3.2 True. Effective treatment extends survival — people live longer with HIV, so the total pool of people living with HIV (prevalence) grows even as new infections (incidence) fall. Prevalence ≈ incidence × average disease duration; longer duration raises prevalence.

3.3 False. Correction: an RCT cannot be used for harmful exposures such as asbestos because it is unethical to randomly assign participants to inhale asbestos for decades. A case-control study (comparing past asbestos exposure in mesothelioma patients vs controls) is the most appropriate observational design for this question.

3.4 True. Case-control studies are retrospective — they begin with existing cases and controls, then look back at prior exposures. This is in contrast to cohort studies, which follow people prospectively from exposure to disease development.

3.5 False. Correction: a statistical correlation does not prove causation. In the 1960s, coffee drinkers were much more likely to also smoke, and smoking is the confounding variable — it is associated with both coffee drinking (social context) and lung cancer (causal). When controlled for smoking status, the coffee–lung cancer association largely disappears.

Q4.1 — Incidence rate vs total cases

The incidence rate expresses new cases relative to population size (per 100,000), which allows fair comparison between countries regardless of how many people live there. A country with 1,000 new cases and a population of 1 million has a much higher rate (100 per 100,000) than a country with 5,000 new cases but a population of 100 million (5 per 100,000) — the total number alone is misleading without accounting for the denominator.

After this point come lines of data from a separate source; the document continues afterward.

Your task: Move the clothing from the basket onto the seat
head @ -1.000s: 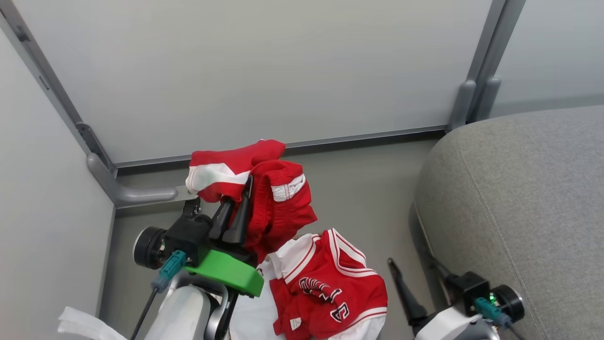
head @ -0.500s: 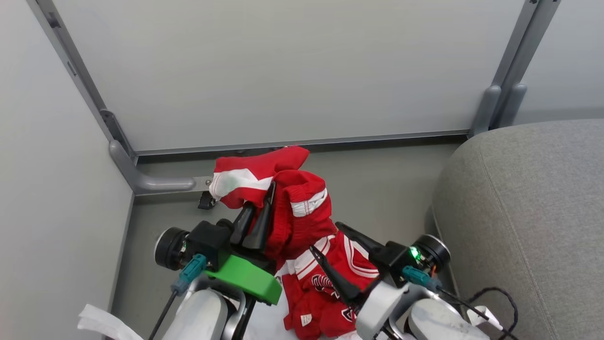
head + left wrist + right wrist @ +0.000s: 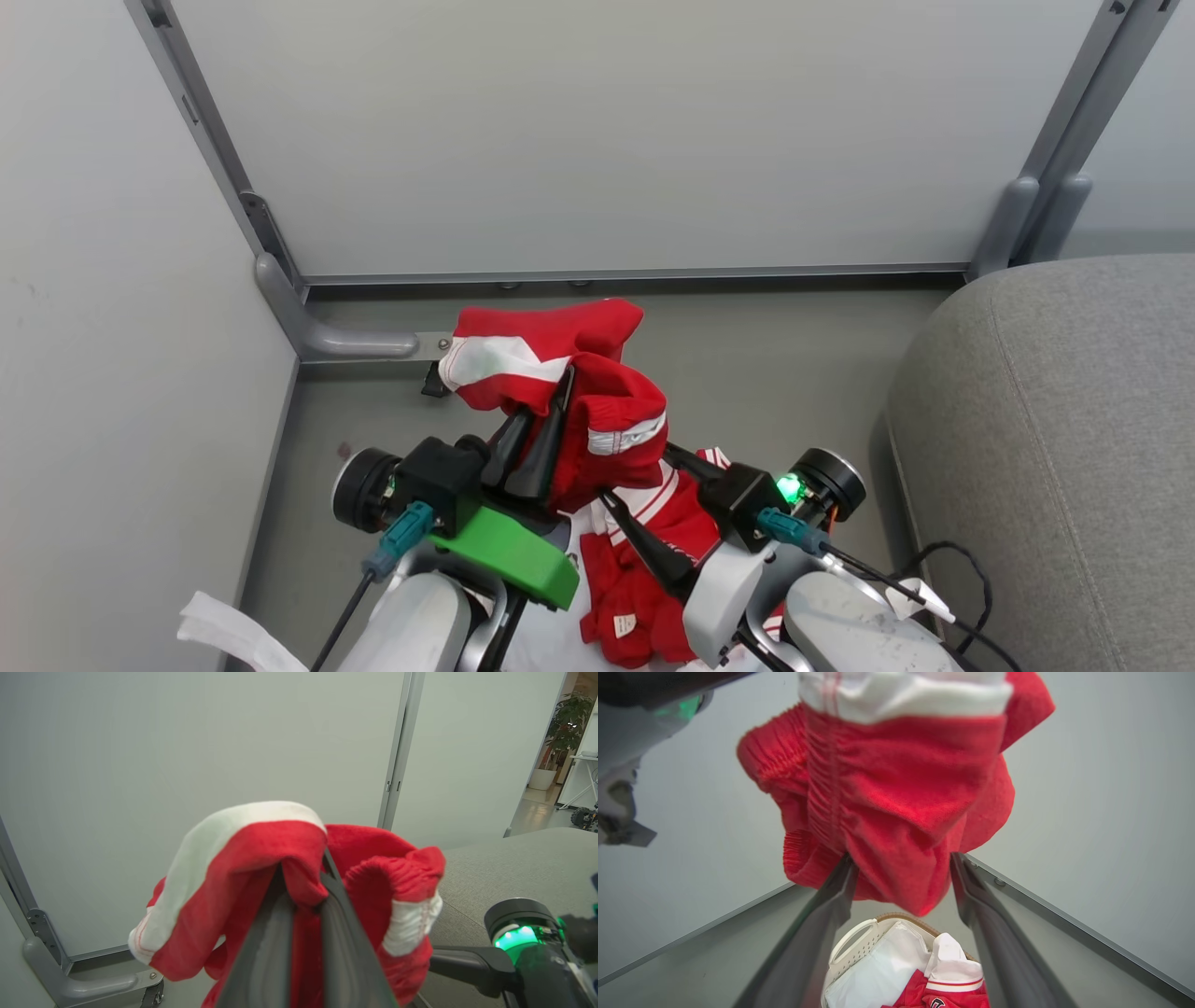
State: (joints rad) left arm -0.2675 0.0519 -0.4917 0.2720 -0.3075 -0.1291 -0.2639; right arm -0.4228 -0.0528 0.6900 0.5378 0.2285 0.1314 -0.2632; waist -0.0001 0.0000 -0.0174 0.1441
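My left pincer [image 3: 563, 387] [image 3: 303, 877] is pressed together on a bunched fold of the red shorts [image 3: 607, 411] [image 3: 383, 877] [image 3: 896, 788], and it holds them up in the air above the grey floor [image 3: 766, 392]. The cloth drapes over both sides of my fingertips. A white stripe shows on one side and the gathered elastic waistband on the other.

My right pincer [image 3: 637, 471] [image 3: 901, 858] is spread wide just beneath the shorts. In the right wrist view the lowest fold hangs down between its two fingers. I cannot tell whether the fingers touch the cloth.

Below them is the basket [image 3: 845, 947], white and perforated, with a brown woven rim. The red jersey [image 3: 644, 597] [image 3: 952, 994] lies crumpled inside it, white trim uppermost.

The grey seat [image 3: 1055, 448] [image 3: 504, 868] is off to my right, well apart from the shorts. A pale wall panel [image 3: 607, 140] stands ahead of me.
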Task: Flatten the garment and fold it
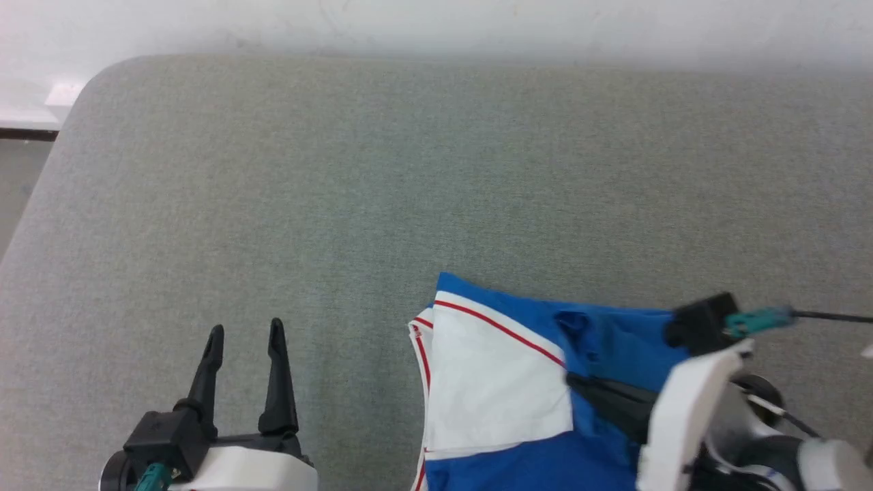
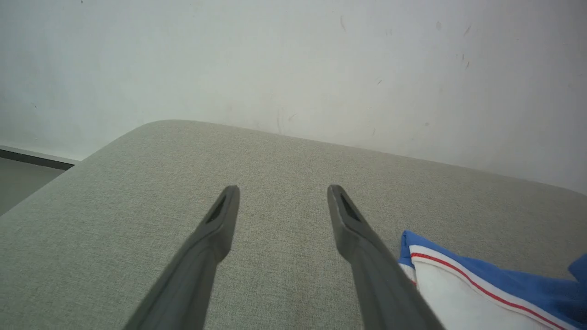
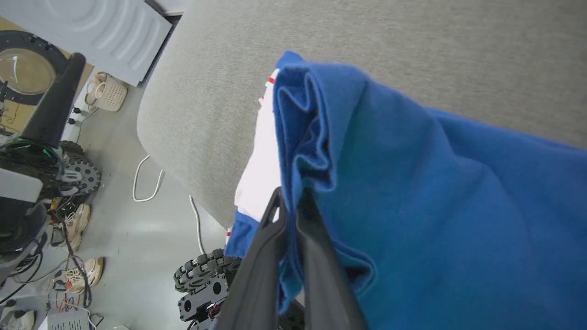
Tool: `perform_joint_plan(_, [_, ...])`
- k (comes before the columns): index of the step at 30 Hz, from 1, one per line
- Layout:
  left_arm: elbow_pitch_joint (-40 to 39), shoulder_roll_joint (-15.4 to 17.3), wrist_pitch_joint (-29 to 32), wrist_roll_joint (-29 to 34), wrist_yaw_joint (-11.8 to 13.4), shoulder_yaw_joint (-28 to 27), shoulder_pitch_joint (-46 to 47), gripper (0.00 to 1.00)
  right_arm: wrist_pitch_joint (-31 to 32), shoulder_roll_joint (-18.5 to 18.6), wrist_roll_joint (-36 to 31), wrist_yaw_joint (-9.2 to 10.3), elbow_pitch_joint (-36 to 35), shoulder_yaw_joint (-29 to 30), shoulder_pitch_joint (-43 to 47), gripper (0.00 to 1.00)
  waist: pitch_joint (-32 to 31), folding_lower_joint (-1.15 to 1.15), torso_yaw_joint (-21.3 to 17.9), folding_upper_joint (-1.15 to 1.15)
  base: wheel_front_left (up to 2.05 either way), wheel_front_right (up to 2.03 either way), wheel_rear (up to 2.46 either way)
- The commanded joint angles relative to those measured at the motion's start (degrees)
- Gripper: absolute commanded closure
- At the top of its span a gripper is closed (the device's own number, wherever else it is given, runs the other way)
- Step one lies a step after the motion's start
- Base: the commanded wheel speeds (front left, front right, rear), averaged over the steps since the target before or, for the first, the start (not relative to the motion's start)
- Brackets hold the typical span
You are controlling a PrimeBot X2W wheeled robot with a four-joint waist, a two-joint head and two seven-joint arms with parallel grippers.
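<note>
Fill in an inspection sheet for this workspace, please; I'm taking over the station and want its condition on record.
Surface: grey fabric-covered table, smooth, rounded corner.
Job's things: blue shirt with white sleeve and red stripes, bunched at the near edge, not flat.
Clutter: nothing seen on the table.
Pincers: left pincer open, empty, over bare table; right pincer shut on a blue fold of the shirt.
Cables: white cable loose on the floor; dark lead at the right wrist.
Surroundings: white wall behind the table; shoes and a pale basket on the floor.
</note>
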State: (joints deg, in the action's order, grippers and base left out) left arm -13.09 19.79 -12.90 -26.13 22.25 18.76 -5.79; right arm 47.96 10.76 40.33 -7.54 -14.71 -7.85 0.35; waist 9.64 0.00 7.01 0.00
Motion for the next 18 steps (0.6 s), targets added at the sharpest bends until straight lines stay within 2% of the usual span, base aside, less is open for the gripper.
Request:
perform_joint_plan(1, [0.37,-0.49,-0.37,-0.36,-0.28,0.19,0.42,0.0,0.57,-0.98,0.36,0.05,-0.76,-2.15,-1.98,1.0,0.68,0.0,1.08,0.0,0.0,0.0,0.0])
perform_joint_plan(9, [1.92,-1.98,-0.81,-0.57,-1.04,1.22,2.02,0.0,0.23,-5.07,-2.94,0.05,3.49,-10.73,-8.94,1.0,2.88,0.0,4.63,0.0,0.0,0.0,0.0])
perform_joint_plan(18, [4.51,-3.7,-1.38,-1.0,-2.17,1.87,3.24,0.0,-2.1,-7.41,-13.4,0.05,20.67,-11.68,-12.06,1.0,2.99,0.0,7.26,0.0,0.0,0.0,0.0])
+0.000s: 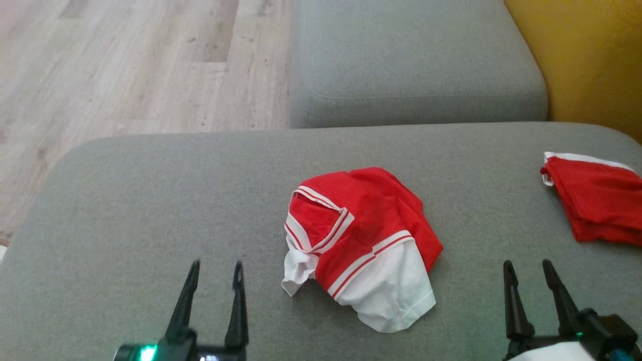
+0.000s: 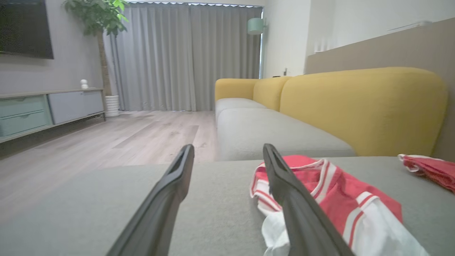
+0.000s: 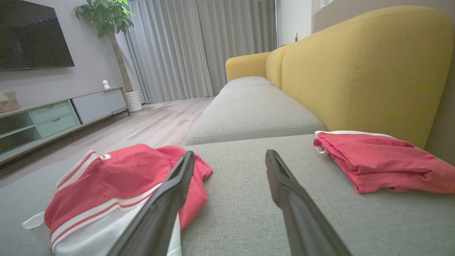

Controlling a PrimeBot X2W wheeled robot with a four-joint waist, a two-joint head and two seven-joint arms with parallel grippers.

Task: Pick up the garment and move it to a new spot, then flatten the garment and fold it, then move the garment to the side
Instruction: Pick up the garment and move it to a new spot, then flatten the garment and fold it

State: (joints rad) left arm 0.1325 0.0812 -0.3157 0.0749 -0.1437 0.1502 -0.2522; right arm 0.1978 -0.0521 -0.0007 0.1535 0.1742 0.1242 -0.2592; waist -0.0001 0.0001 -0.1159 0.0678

Q4.2 — Age-standardised rates for international comparison

Australia has an older age structure than Japan, and cancer rates increase strongly with age. Comparing crude rates would make Australia appear to have higher cancer mortality simply because its population is older — not because Australians are at higher risk for a given age. Age-standardisation applies a single reference age distribution to both countries' rates, removing the confounding effect of age structure and revealing the underlying disease risk at each age group.

Q4.3 — Function of randomisation in RCTs

Randomisation distributes all known and unknown confounding variables equally between the intervention and control groups by chance. Because the only systematic difference between groups after randomisation is the intervention (drug, vaccine, treatment), any difference in outcomes can be attributed to the intervention rather than to pre-existing differences between groups. This is why RCTs provide the strongest evidence for causation.

Q4.4 — Why case-control suits rare diseases

Mesothelioma is rare: a cohort study would need to follow hundreds of thousands of people for decades before enough cases accumulated to detect an association with asbestos — extremely slow and costly. A case-control study recruits people who already have mesothelioma (the rare outcome already exists) and compares their asbestos exposure histories with matched controls, making it far more efficient for studying rare diseases.

Q5 — Cloze paragraph

In order: incidence · duration · antiretroviral · incidence · prevalence · age-standardised · confounding.

Full completed sentence: "prevalence ≈ incidence × average disease duration… effective antiretroviral therapy… HIV incidence… HIV prevalence… use age-standardised rates… introducing confounding."